WHAT THE EXERCISE ASKS –
Where the word "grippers" occurs in a line of the listing below, copy that line.

+++

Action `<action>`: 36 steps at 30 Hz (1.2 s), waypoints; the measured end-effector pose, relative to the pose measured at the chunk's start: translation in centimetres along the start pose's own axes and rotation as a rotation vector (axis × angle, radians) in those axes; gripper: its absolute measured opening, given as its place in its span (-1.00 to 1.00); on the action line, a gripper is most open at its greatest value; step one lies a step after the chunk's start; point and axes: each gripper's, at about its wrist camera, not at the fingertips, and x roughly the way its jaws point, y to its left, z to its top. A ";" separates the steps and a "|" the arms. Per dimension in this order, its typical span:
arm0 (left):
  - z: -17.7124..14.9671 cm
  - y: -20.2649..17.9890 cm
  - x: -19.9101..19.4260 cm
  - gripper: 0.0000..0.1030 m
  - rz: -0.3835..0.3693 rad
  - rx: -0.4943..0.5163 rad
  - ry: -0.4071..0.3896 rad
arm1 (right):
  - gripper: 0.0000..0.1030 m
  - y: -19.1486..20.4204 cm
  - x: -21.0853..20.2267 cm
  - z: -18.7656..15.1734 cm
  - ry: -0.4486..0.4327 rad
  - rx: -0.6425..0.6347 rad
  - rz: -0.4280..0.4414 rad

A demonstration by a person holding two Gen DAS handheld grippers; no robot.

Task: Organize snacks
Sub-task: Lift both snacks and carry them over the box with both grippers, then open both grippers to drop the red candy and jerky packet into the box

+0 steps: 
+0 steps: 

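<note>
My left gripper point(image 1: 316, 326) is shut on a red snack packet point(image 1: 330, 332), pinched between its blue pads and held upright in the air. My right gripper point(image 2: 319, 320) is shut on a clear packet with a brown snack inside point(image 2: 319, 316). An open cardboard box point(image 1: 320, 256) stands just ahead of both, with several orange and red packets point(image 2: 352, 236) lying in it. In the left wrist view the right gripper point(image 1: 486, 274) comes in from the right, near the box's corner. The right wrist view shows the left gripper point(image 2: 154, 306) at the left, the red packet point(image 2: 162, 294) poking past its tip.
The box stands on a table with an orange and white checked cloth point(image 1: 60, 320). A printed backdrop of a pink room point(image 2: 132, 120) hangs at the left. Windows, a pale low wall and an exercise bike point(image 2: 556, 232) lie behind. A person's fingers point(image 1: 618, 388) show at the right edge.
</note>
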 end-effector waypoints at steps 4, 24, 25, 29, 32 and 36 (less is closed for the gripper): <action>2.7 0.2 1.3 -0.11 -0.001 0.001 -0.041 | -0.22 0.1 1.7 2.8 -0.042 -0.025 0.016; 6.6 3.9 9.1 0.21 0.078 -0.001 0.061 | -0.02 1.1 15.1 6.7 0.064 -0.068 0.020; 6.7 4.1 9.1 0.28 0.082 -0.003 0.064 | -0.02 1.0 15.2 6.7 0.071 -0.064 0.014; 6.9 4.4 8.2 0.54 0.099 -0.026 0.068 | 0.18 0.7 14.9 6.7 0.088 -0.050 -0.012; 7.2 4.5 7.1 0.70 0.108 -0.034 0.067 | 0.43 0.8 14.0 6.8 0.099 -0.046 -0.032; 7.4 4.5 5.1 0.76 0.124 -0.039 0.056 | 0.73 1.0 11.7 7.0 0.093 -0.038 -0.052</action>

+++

ANSWER SPACE –
A demonstration by a person holding two Gen DAS handheld grippers; no robot.
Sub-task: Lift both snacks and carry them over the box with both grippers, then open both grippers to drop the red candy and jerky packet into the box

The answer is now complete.